Knowledge Ecosystem Task Force Proposal


D R A F T           for discussion                     submitted by Tim Clark 2/13/06


Problem Statement


Scientific knowledge discovery, publication and discourse can be understood as a knowledge ecosystem containing numerous lifecycle processes. Currently, information in this ecosystem is produced, moves within and is exchanged across public, corporate, private, institutional, and collaboration ownership spaces in the form of millions of semantically uncharacterized digital resources.


Scientists and health care providers increasingly rely on these resources to an extraordinary degree.


These digital resources can potentially be richly interconnected and contextualized in terms of one another. Establishing these interconnections is part of the process of creating, sharing, discussing, publishing and consuming new knowledge. However, such ecosystem process activities are not currently well-supported by digital models, because information interconnections across processes in the “knowledge ecosystem” currently lack a complete machine-accesible semantic characterization.


For example, there is currently no widely recognized machine-accessible semantic differentiation between a manuscript and a publication; or between an illustration and experimental image data; or between an experiment, its data, the data interpretation, and the hypothesis the experiment was designed to validate.


This problem exists across multiple scientific domains. We believe that solving the semantic characterization problem at the common level of knowledge processes, can facilitate not only the organization and exchange of knowledge within domains but across them. This will be particularly important in goal-oriented clinical research but can be expected to benefit the entire life science and health care community.

Mission and Scope


Our mission in this task force is to develop a collective understanding, and shared semantic models, of inter-related digital knowledge artifacts in the research process as they propagate through laboratories, academic communities, collaborations, research institutes, scientific publishers, bibliographic knowledge bases, and companies.


These models will be representations of common process elements in the ecosystem and their transitions of evidentiary support, accessibility, meaning, interconnectedness and ownership. They will function as a semantic interoperability layer between the many domain (and personal) ontologies in life science and health care by establishing agreed semantics of the knowledge processes in which the artifacts characterized by the domain ontologies are created, evolved and consumed.


A simple way of visualizing the mission of this group is to imagine the processes by which digital resources circulate in the knowledge ecosystem as horizontal layers connecting information across vertical domains of health care and life science research and practice areas. While each separate vertical domain may require its own specialized ontology, the semantics of the ecosystem process model(s) can connect the domains and provide an important means of interoperating across their ontologies.


The primary intent of developing common semantic models of the knowledge ecosystem processes is to accelerate scientific discovery. We hypothesize such models will achieve this by facilitating:


(1)    improved personal-, laboratory-, and research community-level organization and characterization of knowledge;

(2)    high-bandwidth knowledge interoperability between knowledge producers and consumers, based upon the ability to publish, interchange and share richly contextualized resources;

(3)    creation of fluid bridging and interoperability across domain and personal ontologies, using shared models; and

(4)    vastly improved capability of autonomous software agents to navigate and extract meaning from a developing corpus of semantically characterized digital resources.

Charter Relevance


The mission of this Task Force supports the following goals of HCLS SIG’s charter:


(1)    define core vocabularies that can bridge data and ontologies developed by individual communities of practice in HCLS

(2)    provide … descriptive vocabularies to better enable the integration and relationships among people, data, observations, software, collections of algorithms, and scholarly publications / clinical trials.

Statement of Objectives


1.        Prepare a set of general use cases defining the application of a knowledge process ontology to key research and practice areas of HCLS.

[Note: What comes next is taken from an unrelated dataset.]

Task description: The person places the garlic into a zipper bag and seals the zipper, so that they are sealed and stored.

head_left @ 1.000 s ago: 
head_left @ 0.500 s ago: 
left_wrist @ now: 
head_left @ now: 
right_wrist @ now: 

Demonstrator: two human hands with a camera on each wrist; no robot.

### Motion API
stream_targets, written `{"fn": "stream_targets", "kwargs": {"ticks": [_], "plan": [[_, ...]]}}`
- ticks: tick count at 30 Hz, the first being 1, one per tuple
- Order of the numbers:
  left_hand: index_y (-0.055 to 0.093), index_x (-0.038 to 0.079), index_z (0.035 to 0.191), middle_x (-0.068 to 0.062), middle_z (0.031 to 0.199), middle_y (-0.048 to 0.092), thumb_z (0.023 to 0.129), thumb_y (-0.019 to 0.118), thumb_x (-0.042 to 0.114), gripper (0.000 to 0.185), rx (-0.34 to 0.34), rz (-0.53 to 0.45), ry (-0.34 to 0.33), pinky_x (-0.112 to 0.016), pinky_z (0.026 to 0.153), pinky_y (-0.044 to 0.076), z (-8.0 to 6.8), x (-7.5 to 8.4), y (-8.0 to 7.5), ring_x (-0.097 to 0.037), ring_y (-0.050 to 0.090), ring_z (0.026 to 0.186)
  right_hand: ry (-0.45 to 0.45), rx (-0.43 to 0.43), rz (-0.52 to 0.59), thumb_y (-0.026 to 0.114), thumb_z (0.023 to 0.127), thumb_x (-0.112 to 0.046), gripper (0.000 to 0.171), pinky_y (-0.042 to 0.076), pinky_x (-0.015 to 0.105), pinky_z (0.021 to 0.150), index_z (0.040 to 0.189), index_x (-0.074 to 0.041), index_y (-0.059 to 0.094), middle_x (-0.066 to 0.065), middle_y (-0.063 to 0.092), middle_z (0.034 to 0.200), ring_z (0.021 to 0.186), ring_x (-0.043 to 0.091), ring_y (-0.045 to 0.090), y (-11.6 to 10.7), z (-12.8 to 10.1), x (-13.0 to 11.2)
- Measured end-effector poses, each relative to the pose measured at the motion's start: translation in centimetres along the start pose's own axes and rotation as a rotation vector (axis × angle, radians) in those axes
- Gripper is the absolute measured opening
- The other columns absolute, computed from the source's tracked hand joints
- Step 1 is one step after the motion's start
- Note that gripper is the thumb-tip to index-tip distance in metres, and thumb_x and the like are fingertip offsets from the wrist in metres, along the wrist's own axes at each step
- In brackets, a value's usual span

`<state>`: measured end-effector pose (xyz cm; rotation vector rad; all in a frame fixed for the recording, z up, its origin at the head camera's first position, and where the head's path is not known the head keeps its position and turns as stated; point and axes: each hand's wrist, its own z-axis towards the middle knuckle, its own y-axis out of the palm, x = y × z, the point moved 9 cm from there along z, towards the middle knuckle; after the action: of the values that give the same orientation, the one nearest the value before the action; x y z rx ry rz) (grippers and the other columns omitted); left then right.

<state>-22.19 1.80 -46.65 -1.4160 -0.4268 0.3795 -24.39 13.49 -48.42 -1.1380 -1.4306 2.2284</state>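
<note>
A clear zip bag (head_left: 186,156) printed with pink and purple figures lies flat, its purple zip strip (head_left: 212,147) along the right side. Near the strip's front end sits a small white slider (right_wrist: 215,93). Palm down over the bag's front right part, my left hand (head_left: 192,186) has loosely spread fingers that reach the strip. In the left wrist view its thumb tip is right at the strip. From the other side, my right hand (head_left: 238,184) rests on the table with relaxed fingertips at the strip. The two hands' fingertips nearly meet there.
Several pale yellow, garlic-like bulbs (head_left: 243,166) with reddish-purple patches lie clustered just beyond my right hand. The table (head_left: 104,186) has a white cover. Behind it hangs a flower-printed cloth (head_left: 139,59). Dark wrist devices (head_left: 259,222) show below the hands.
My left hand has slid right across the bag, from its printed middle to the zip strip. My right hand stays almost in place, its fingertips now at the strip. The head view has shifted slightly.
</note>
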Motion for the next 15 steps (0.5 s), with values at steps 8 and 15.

2.        Prepare a draft ontology supporting the use cases, with accompanying white paper.

3.        Conduct a comprehensive discussion on the draft ontology and use cases with input from multiple sources, resulting in revised drafts.

4.        Develop an open and diverse set of interoperating pilot applications to validate and refine the use cases and ontology.

5.        Recruit additional members and solicit active involvement from key players in the space, such as academic publishers, academic libraries, research institutes, individual laboratories, health care providers, and pharmaceutical companies.

6.        Task Force Final Report: a one-year assessment of development activities, lessons learned, etc. with recommendations for future activities, if any, to be undertaken by new task forces.

Tasks and Deliverables


1.        Initial Draft Use Case Document: March 30, 2006 – in consultation and collaboration with the other working groups.

2.        Initial Draft Process Ontology & Whitepaper: April 30, 2006.

3.        Revised Drafts of Use Cases and Process Ontology: June 30, 2006 – in consultation and collaboration with the other working groups.

4.        Pilot Applications: March 2006 through December, 2007.


6.        Task Force Final Report: March 31, 2007.